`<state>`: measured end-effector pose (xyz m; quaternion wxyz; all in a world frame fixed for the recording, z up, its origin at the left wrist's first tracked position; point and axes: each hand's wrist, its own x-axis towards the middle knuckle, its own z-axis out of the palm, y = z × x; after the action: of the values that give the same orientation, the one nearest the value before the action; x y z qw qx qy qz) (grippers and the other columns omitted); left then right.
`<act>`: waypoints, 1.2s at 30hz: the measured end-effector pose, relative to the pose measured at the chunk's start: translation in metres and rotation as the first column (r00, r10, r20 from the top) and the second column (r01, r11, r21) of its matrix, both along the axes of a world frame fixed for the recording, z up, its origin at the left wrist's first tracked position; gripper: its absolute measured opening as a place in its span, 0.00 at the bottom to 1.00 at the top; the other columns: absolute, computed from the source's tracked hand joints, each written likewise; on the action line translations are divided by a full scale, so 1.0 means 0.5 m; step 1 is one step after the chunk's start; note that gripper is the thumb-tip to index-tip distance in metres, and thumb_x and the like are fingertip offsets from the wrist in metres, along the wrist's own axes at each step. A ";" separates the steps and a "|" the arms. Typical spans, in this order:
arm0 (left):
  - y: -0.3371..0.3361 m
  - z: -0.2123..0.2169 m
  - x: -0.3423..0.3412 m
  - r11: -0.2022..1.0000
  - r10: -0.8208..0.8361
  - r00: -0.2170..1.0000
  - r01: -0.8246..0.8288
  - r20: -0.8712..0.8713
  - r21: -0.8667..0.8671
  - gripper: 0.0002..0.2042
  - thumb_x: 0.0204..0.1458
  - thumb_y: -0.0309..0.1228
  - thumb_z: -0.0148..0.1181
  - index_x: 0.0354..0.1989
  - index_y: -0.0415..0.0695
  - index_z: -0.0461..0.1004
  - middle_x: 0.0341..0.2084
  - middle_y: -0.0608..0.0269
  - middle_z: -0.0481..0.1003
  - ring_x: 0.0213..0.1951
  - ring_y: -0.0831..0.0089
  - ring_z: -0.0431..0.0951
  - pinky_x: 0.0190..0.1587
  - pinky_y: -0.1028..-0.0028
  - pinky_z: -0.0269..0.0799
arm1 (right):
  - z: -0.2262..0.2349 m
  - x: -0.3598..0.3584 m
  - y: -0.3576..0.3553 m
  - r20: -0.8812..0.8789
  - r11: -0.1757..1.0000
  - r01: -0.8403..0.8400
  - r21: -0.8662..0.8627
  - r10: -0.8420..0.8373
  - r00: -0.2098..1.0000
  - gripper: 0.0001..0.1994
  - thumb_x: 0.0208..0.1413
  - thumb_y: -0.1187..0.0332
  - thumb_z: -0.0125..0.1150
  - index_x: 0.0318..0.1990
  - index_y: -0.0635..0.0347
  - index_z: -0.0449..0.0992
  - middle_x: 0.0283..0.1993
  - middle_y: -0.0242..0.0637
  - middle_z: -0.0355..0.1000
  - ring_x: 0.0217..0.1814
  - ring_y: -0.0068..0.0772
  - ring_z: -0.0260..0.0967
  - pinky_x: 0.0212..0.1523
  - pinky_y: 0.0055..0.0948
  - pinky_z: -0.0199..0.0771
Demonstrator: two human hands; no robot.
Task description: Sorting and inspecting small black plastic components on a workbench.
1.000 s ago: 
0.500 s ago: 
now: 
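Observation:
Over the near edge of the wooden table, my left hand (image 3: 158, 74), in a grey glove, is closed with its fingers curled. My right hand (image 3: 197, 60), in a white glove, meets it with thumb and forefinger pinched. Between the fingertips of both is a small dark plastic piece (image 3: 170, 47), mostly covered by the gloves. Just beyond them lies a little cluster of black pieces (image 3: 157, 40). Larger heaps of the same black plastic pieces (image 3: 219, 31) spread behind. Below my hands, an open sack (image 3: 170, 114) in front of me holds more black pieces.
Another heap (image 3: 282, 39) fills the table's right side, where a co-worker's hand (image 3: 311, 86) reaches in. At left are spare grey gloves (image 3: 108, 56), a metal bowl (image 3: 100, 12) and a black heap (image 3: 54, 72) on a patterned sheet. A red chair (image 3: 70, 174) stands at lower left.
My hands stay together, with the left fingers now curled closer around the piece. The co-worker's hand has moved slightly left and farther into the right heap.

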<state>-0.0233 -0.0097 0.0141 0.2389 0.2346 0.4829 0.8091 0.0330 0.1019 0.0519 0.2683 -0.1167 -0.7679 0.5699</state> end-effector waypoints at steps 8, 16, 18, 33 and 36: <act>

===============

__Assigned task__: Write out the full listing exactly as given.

__Solved problem__:
`<state>`: measured end-effector pose (xyz m; quaternion wxyz; all in a world frame fixed for the recording, z up, its origin at the left wrist's first tracked position; point and axes: each hand's wrist, its own x-axis towards the middle knuckle, its own z-axis out of the palm, y = z × x; after the action: of the values that give the same orientation, the one nearest the value before the action; x y z qw qx qy qz) (grippers and the other columns omitted); left then right.
`<act>`: waypoints, 1.2s at 30hz: the measured end-effector pose, relative to the pose measured at the chunk's start: translation in metres and rotation as the first column (r00, r10, r20 from the top) and the second column (r01, r11, r21) of its matrix, both along the axes of a world frame fixed for the recording, z up, its origin at the left wrist's first tracked position; gripper: its absolute measured opening as a place in its span, 0.00 at the bottom to 1.00 at the top; the other columns: absolute, computed from the source's tracked hand joints, each written likewise; on the action line translations are divided by a full scale, so 1.0 means 0.5 m; step 1 is one step after the chunk's start; note that gripper is the thumb-tip to index-tip distance in metres, and thumb_x and the like are fingertip offsets from the wrist in metres, along the wrist's own axes at each step. A ";" separates the steps and a "|" the arms. Typical spans, in this order:
arm0 (left):
  - y: -0.3371..0.3361 m
  - z: -0.2123..0.2169 m
  - x: -0.3423..0.3412 m
  - r11: -0.2022..1.0000
  - r10: -0.8208..0.8361
  - r00: -0.2170..1.0000
  - r01: -0.8246..0.8288
  - r20: -0.8712..0.8713
  - r21: -0.8667..0.8671
  - gripper: 0.0002..0.2042
  - thumb_x: 0.0204..0.1458
  - thumb_y: -0.0309..0.1228
  - thumb_z: -0.0148..0.1181
  - index_x: 0.0354..0.1989
  - index_y: -0.0415..0.0695
  - index_z: -0.0461..0.1004
  - middle_x: 0.0341..0.2084
  - middle_y: -0.0608..0.0269
  - middle_z: -0.0481..0.1003
  - ring_x: 0.0213..0.1951
  - ring_y: -0.0831..0.0089
  - ring_z: -0.0431..0.0951
  - pinky_x: 0.0190..0.1587
  - pinky_y: -0.1028..-0.0028
  - pinky_z: -0.0269..0.0799
arm1 (right):
  - z: -0.2262..0.2349 m
  - x: -0.3598..0.3584 m
  - y: -0.3576..0.3553 m
  - r20: -0.8812..0.8789
  - r11: -0.1757..1.0000
  - r01: -0.8403..0.8400
  - r21: -0.8662..0.8627
  - r10: -0.8420..0.8373
  - r00: -0.2098..1.0000
  - gripper: 0.0001..0.1994
  - thumb_x: 0.0208..0.1413
  - thumb_y: -0.1187..0.0332
  - thumb_z: -0.0125..0.1150
  - index_x: 0.0318..0.1990
  - index_y: -0.0635..0.0347
  - index_z: -0.0449..0.0992
  - middle_x: 0.0283..0.1993
  - middle_y: -0.0242..0.0637
  - middle_z: -0.0355..0.1000
  - ring_x: 0.0217..0.1814
  - ring_y: -0.0068..0.0772
  - ring_z: -0.0260..0.0967
  - pinky_x: 0.0212..0.1523
  - pinky_y: 0.0055..0.0948
  - pinky_z: -0.0199..0.0771
Demonstrator: two human hands; no robot.
Task description: Sorting and inspecting small black plastic components on a workbench.
1.000 s ago: 
0.500 s ago: 
now: 
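Observation:
Over the near edge of the wooden table, my left hand (image 3: 158, 74), in a grey glove, is closed with its fingers curled. My right hand (image 3: 197, 60), in a white glove, meets it with thumb and forefinger pinched. Between the fingertips of both is a small dark plastic piece (image 3: 170, 47), mostly covered by the gloves. Just beyond them lies a little cluster of black pieces (image 3: 157, 40). Larger heaps of the same black plastic pieces (image 3: 219, 31) spread behind. Below my hands, an open sack (image 3: 170, 114) in front of me holds more black pieces.
Another heap (image 3: 282, 39) fills the table's right side, where a co-worker's hand (image 3: 311, 86) reaches in. At left are spare grey gloves (image 3: 108, 56), a metal bowl (image 3: 100, 12) and a black heap (image 3: 54, 72) on a patterned sheet. A red chair (image 3: 70, 174) stands at lower left.
My hands stay together, with the left fingers now curled closer around the piece. The co-worker's hand has moved slightly left and farther into the right heap.
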
<state>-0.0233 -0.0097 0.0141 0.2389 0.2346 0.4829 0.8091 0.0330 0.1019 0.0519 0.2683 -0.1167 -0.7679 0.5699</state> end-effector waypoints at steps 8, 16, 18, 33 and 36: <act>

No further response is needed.